Is it possible to force the optimizer to eliminate irrelevant tables in this partitioned view?
Enable trace flag 4199.
I also had to issue:
UPDATE STATISTICS dbo.ObservationDates
WITH ROWCOUNT = 73049;
to get the plans shown below. Statistics for this table were missing from the upload. The 73,049 figure came from the Table Cardinality information in the Plan Explorer attachment. I used SQL Server 2014 SP1 CU4 (build 12.0.4436) with two logical processors, maximum memory set to 2048 MB, and no trace flags aside from 4199.
You should then get an execution plan that features dynamic partition elimination:
select
od.[Year],
AvgValue = avg(ObservationValue)
from dbo.v_Observation o
join dbo.ObservationDates od
on o.ObservationDateKey = od.DateKey
where
od.[Year] >= 2000 and od.[Year] < 2006
group by
od.[Year]
option (querytraceon 4199);
Plan fragment:
This might look worse, but the Filters are all start-up filters. An example predicate is:
Per iteration of the loop, the start-up predicate is tested, and only if it returns true is the Clustered Index Seek below it executed. Hence, dynamic partition elimination.

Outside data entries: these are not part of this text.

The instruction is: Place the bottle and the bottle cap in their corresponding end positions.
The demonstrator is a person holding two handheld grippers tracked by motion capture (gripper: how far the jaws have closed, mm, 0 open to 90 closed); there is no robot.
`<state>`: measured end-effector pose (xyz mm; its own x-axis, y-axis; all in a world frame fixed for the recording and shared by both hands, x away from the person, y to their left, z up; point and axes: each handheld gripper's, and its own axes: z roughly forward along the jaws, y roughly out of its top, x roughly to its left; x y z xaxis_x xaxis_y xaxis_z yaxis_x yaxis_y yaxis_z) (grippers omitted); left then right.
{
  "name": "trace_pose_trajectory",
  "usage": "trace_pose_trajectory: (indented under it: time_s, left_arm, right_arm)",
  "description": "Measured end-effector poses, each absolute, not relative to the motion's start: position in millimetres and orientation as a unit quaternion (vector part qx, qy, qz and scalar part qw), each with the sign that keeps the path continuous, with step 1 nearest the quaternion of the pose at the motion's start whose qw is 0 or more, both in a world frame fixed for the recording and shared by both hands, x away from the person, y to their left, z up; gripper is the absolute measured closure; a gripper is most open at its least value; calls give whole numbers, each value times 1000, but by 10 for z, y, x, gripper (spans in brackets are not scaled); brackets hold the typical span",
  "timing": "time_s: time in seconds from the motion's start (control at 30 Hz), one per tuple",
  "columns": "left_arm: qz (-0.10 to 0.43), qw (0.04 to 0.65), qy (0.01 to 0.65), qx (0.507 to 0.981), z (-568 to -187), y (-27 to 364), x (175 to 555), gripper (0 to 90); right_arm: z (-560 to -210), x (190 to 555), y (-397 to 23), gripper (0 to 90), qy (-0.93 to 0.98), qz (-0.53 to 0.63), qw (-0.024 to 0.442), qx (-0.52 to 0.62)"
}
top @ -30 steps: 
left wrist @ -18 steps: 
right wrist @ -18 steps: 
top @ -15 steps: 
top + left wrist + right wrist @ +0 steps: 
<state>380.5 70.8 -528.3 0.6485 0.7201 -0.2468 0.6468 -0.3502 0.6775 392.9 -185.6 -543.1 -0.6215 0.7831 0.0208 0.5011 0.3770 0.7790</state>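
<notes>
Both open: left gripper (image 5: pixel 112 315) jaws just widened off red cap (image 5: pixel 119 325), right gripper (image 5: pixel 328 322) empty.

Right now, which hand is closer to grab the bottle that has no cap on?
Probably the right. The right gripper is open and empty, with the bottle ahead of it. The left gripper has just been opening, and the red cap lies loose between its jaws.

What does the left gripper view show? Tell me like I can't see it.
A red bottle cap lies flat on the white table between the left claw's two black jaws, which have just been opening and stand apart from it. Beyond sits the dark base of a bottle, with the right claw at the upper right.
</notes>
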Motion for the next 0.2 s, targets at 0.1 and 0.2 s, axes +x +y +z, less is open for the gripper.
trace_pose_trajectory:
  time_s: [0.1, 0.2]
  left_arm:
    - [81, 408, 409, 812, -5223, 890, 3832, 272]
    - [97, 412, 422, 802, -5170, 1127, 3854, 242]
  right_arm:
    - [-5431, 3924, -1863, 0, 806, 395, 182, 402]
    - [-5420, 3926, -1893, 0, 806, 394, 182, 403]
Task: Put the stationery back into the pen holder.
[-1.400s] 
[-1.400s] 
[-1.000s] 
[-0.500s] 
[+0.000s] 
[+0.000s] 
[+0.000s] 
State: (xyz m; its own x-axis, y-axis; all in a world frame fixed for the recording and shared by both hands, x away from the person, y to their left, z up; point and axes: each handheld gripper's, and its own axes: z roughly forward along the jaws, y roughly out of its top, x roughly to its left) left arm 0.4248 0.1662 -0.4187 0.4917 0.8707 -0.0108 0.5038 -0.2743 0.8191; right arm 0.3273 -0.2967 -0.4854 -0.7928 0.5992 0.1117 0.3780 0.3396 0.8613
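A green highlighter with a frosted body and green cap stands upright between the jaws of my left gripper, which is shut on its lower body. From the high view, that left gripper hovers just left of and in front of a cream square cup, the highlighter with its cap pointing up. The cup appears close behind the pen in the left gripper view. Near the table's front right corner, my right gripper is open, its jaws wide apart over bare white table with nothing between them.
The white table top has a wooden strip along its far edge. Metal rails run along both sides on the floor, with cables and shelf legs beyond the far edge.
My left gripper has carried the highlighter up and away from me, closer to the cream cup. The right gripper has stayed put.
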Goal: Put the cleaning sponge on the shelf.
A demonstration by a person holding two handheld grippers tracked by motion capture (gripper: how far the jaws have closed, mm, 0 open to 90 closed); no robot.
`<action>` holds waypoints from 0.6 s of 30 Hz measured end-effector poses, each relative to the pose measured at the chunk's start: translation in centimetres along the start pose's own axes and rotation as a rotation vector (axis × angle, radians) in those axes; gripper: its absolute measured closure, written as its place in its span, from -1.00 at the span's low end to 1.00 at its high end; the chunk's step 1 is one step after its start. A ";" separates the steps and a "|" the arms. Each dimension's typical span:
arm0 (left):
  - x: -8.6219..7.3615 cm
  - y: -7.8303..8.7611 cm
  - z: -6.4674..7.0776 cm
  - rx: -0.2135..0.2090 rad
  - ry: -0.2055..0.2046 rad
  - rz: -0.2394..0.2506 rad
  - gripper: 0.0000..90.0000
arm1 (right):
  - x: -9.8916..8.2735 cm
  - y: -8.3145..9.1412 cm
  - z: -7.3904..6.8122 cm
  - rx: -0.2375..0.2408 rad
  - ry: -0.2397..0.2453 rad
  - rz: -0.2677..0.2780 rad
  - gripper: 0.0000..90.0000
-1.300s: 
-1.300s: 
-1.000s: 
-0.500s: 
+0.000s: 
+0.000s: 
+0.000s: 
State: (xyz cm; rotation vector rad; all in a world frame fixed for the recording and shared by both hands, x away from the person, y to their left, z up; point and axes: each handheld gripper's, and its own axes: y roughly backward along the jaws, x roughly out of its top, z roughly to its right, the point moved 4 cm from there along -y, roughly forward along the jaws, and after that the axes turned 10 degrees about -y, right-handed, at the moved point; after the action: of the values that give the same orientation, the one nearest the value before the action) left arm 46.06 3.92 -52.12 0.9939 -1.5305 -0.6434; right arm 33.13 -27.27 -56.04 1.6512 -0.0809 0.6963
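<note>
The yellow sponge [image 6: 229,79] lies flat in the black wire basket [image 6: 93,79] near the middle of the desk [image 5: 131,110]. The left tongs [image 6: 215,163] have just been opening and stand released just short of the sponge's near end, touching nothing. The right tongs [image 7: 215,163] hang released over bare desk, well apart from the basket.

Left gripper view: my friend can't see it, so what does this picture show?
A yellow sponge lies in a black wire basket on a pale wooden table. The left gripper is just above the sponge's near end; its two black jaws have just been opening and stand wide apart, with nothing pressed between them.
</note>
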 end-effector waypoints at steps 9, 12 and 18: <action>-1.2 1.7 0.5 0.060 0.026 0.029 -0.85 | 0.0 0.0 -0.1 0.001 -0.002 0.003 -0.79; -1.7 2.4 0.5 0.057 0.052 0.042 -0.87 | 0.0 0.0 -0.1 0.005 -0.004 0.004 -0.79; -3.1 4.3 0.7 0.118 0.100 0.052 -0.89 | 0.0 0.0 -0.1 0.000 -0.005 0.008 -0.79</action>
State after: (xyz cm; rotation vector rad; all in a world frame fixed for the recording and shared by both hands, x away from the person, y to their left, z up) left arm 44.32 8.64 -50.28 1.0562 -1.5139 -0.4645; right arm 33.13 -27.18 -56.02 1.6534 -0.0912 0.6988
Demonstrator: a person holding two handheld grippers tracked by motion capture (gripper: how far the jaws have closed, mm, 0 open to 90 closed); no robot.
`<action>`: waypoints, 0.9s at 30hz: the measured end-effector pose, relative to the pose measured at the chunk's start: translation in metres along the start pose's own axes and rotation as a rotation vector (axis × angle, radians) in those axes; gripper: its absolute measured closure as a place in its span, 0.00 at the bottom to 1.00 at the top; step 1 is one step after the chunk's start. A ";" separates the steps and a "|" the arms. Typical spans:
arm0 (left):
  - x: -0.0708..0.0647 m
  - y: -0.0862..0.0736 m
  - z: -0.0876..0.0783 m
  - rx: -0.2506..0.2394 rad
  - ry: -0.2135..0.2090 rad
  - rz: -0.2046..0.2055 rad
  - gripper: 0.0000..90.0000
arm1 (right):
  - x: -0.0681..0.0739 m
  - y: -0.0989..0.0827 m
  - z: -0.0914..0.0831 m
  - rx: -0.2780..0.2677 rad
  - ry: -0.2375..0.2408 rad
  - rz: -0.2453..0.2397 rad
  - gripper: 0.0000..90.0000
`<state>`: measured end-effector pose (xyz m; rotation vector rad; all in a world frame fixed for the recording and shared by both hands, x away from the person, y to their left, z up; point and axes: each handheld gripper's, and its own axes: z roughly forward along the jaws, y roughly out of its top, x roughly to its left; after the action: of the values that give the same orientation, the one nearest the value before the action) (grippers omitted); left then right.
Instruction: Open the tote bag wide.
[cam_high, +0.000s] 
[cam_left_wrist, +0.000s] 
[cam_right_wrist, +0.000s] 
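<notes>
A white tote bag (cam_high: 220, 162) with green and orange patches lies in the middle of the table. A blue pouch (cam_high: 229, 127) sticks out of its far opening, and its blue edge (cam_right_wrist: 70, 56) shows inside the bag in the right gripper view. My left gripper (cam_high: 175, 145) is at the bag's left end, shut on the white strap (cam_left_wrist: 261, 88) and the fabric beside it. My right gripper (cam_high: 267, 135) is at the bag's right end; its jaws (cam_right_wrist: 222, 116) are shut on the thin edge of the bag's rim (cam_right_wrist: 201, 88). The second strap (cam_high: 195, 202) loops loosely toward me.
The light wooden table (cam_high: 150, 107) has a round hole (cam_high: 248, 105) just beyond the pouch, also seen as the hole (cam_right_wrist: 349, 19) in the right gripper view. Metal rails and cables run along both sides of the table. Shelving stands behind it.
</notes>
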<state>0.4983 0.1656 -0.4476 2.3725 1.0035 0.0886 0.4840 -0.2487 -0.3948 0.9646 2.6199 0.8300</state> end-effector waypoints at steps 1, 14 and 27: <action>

This is perhaps not quite as efficient as static elimination, especially if the plan is parallel.
You may need to try hints like MAXDOP 1
, FAST 1
or FORCESEEK
on the view to get the same plan. Optimizer costing choices with partitioned views (like partitioned tables) can be tricky.
The point is you need a plan that features start-up filters to get dynamic partition elimination with partitioned views.
Queries with embedded USE PLAN
hints: (via gist.github.com):
- Serial plan
- Parallel plan
My observation has always been that you must specify the value (or range of values) for the partition column explicitly in the query in order to get "table elimination" in a partitioned view. This is based on experience using partitioned views in production from SQL Server 2000 through SQL Server 2014.
SQL Server doesn't have a concept of a loop join operator in which the engine can dynamically aim the seek directly at the proper table on the inner side of the loop based on the value of the row on the outer side of the loop. However, as Paul's answer explains, there is the possibility of a plan with start-up filters in order to dynamically skip irrelevant tables on the inner side of the loop in constant time (as opposed to logarithmic by actually performing the seek).
Note that for partitioned tables, however, this type of seek (to a specific partition) is supported.
If you are fixed on using partitioned views, another option is to split your query into multiple queries, such as:
-- Gather than the min/max values for the partition column
DECLARE @minDateKey INT,
@maxDateKey INT
SELECT @minDateKey = MIN(DateKey),
@maxDateKey = MAX(DateKey)
FROM dbo.ObservationDates od
WHERE od.[Year] >= 2000 and od.[Year] < 2006
-- Since I have a stats-only copy of the database, simulate having run the query above
-- (You can comment this out since you have the actual data.)
SELECT @minDateKey = 20000101, @maxDateKey = 20051231
-- Adjust the query to use the min/max values of the partition column
-- rather than filtering on a different column in the dimension table
select
od.[Year],
AvgValue = avg(ObservationValue)
from dbo.v_Observation o
join dbo.ObservationDates od
on o.ObservationDateKey = od.DateKey
WHERE od.DateKey >= @minDateKey AND od.DateKey <= @maxDateKey
group by od.[Year]
-- Must use OPTION RECOMPILE; otherwise the plan will touch all tables because it
-- must do so in order to be valid for all values of the parameters!
OPTION (RECOMPILE)
This yields the following plan. There is now an extra query that hits the dimension table, but the the query over the (presumably much larger) fact table is optimized.